_TASK TO CARRY OUT:_ Copy all lines holding the word "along" from the entries.

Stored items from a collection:
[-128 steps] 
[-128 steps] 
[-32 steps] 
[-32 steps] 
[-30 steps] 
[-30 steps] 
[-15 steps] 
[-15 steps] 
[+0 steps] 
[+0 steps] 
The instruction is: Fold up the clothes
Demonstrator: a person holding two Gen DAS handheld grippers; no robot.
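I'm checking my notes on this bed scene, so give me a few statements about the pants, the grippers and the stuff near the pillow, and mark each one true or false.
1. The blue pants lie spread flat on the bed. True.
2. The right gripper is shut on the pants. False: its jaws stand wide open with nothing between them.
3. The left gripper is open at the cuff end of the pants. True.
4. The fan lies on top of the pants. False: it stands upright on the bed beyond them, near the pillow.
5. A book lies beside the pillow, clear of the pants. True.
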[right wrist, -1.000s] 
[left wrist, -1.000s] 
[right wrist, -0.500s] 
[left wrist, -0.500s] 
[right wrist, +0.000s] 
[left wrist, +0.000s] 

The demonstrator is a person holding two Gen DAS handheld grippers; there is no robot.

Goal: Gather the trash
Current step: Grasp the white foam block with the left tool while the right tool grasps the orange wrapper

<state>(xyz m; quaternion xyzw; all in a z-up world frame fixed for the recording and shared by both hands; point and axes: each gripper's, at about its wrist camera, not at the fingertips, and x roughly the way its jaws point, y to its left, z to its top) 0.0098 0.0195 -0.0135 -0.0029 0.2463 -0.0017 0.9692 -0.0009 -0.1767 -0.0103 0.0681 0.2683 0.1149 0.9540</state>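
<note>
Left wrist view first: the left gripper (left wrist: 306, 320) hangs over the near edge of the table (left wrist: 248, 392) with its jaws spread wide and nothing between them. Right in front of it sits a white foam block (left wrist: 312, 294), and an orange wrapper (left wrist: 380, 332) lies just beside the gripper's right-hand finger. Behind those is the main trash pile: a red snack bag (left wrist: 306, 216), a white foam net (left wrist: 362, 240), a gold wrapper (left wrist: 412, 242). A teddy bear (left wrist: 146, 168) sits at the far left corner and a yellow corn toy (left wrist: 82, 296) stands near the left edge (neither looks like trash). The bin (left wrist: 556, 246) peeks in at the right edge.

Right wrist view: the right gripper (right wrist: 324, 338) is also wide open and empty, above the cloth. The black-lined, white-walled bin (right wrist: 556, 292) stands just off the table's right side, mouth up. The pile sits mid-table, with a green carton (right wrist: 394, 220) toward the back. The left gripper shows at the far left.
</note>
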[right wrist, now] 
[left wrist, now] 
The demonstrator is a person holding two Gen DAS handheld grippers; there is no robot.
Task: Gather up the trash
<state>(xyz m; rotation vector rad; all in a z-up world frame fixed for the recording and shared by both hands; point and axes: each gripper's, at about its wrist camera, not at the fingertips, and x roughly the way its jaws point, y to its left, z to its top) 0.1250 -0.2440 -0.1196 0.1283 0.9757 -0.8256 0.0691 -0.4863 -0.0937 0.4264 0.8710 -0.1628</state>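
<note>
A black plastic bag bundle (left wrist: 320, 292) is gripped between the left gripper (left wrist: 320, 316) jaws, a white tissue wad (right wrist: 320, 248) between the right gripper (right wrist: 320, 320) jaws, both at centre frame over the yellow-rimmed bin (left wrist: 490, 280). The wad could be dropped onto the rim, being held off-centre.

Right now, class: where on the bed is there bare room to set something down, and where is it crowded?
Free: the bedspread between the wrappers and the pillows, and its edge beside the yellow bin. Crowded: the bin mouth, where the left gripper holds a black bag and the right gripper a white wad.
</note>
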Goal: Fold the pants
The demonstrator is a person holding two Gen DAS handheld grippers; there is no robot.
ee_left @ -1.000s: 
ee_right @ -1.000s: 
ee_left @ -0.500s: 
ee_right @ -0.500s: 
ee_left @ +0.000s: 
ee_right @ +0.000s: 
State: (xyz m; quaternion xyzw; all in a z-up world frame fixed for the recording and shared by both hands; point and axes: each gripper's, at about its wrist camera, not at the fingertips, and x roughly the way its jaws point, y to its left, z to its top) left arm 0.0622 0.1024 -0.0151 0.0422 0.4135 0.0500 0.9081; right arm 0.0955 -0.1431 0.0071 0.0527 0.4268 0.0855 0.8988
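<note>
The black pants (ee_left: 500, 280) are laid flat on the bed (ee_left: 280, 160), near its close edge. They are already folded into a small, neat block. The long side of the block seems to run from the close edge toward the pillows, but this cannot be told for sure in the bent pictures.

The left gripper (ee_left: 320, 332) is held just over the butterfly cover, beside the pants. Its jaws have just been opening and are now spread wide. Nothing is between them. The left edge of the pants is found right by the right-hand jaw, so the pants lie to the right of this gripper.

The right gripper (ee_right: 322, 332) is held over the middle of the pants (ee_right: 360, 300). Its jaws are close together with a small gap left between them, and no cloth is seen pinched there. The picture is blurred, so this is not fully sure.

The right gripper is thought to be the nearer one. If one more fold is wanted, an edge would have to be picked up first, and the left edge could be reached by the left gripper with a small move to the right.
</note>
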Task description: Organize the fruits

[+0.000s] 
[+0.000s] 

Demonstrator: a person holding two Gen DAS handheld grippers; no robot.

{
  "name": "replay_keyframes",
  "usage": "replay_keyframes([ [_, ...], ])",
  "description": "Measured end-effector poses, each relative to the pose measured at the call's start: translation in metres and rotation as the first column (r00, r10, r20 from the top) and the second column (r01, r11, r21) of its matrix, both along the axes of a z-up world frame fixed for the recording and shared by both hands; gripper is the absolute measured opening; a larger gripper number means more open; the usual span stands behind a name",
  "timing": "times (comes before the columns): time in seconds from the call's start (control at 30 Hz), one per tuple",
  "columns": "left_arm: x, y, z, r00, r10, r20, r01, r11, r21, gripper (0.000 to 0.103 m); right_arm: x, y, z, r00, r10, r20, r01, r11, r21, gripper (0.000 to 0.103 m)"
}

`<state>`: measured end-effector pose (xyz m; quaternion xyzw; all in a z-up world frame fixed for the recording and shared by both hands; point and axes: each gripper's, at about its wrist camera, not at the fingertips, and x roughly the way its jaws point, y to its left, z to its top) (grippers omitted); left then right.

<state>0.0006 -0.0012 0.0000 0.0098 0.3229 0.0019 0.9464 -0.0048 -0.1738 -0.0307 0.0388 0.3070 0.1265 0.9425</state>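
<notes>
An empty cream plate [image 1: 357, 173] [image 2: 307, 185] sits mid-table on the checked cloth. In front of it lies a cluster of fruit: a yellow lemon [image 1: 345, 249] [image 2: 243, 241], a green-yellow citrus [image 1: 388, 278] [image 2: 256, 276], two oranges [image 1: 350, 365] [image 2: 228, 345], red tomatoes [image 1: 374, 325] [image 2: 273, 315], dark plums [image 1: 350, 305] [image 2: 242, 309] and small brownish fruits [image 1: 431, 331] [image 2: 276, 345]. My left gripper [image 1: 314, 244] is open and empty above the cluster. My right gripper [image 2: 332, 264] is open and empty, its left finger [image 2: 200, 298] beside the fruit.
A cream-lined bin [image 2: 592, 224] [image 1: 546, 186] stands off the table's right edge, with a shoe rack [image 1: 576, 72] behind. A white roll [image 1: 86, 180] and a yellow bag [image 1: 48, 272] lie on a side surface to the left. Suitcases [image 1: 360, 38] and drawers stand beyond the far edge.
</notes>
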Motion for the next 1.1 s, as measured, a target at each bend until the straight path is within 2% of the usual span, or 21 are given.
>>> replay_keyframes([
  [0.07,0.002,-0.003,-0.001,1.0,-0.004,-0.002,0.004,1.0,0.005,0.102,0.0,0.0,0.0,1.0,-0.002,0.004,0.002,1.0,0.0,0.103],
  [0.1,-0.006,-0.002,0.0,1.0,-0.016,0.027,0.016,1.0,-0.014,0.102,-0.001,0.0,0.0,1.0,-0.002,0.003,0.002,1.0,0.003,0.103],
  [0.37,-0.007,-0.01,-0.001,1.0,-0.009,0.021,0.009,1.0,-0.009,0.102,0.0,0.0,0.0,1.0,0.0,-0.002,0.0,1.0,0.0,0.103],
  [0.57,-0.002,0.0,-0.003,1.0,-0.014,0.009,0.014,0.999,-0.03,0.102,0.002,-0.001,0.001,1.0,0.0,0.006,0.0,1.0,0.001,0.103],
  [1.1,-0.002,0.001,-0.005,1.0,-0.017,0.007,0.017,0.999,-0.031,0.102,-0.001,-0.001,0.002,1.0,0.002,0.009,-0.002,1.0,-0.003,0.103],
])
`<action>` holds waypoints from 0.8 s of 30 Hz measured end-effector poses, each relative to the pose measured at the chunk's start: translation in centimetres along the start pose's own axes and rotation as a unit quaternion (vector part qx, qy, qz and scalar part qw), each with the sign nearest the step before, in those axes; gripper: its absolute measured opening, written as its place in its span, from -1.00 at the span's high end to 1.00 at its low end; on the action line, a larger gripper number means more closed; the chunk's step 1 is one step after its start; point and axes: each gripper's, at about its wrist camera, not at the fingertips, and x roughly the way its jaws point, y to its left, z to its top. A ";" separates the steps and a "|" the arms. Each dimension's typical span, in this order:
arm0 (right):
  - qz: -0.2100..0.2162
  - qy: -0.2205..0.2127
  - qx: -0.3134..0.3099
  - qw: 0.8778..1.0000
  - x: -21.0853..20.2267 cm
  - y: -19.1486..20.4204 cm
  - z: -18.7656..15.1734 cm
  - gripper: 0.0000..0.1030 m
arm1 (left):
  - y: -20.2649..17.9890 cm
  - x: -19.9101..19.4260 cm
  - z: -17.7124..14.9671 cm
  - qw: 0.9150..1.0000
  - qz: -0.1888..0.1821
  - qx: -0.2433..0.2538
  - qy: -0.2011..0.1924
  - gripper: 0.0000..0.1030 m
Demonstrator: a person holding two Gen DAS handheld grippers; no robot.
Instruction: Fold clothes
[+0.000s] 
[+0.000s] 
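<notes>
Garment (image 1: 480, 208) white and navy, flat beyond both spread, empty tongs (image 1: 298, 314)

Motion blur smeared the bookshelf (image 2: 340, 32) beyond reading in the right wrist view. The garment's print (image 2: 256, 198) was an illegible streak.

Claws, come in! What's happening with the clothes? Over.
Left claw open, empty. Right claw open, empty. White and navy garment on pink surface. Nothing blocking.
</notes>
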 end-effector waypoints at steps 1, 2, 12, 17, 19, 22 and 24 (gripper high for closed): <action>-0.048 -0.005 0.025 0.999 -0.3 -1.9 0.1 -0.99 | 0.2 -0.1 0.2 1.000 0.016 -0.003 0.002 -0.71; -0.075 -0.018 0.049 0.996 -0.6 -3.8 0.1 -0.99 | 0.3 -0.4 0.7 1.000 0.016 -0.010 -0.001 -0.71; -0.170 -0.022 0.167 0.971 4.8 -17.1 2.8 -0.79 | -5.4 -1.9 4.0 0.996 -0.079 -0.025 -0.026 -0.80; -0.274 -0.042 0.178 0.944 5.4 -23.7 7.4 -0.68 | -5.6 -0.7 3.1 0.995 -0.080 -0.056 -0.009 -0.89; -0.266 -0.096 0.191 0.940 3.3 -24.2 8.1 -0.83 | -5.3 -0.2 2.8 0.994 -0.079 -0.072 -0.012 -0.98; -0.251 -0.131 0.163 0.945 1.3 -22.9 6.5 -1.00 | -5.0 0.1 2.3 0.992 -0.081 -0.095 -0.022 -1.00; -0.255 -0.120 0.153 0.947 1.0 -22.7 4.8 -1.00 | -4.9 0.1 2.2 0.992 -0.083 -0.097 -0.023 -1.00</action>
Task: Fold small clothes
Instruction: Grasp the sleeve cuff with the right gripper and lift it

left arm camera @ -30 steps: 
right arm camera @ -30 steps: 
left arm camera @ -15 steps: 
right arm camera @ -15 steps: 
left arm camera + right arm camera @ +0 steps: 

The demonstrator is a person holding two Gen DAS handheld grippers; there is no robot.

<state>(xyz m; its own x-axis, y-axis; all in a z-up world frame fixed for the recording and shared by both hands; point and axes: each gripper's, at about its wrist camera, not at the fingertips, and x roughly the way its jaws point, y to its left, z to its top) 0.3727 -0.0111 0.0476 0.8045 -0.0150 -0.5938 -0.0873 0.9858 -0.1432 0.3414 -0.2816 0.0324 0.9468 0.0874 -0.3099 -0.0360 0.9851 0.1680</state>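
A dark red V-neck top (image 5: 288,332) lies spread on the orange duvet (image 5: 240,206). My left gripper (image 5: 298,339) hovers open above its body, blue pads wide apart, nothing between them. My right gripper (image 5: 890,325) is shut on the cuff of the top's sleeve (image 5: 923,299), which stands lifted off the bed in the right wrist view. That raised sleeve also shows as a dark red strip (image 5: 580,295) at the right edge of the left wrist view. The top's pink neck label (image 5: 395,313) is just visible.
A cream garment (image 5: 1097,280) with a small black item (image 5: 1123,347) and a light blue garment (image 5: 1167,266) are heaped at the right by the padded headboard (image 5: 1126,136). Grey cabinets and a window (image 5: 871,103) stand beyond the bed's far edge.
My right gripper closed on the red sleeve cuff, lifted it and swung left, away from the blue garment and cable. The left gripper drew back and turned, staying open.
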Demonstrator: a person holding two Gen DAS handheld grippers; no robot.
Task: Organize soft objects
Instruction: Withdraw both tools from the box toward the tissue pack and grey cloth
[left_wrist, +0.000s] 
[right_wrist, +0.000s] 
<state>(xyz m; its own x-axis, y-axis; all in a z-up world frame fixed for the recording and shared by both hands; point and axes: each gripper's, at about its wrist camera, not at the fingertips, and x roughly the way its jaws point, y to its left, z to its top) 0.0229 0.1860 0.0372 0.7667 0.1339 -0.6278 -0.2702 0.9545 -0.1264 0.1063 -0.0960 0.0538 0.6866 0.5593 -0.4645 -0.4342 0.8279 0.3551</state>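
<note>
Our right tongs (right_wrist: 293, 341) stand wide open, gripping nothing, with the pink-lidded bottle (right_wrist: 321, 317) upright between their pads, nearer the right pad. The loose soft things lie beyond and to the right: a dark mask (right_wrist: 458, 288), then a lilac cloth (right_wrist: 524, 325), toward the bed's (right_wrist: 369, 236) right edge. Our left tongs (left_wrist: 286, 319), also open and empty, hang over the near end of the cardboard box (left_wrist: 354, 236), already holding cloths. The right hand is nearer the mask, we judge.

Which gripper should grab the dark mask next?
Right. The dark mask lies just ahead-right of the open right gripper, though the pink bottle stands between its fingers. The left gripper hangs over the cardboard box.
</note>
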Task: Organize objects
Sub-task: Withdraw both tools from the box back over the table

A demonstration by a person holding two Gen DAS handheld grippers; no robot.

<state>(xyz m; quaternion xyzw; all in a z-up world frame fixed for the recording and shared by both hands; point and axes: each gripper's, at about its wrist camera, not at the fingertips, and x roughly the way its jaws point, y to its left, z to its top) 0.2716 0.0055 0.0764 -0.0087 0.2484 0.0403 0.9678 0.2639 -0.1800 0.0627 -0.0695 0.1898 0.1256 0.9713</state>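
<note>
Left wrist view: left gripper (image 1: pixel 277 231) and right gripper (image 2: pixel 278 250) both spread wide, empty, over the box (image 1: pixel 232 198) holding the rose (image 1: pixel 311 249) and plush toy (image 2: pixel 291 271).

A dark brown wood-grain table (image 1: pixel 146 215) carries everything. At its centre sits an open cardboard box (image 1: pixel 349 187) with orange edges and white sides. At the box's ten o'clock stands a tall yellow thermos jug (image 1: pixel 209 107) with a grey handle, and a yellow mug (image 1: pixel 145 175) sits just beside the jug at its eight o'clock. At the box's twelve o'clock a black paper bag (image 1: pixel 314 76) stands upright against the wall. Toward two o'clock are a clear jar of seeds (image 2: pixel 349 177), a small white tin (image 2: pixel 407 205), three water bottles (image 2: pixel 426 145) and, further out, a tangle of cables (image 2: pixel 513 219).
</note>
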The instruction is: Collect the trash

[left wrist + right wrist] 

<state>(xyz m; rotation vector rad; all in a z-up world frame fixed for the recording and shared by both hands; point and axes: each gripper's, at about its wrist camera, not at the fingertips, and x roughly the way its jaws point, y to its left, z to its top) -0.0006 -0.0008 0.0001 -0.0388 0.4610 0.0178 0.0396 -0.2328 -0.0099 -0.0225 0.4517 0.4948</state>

_OUTPUT FOR THIS TASK:_
  "description": "Measured end-effector poses, each relative to the pose measured at the call's start: translation in metres and rotation as the first column (r00, r10, r20 from the top) and the second column (r01, r11, r21) of its matrix, both along the axes of a z-up world frame fixed for the recording and shared by both hands; gripper is the absolute measured opening; a larger gripper number means more open; the usual span stands behind a name",
`<action>` holds waypoints from 0.8 s of 30 Hz measured end-effector poses, each relative to the pose measured at the chunk's start: translation in centimetres along the start pose's own axes and rotation as a unit quaternion (vector part qx, qy, qz and scalar part qw), each with the sign nearest the step before, in those axes; gripper: its absolute measured opening, written as its place in its span, from -1.00 at the span's high end to 1.00 at its low end; on the action line, a larger gripper number means more closed; the chunk's step 1 is one step after its start; point and axes: each gripper's, at about its wrist camera, not at the fingertips, and x roughly the way its jaws point, y to its left, z to its top. A ";" separates the steps and a "|" the arms. Each dimension's typical span, in this order:

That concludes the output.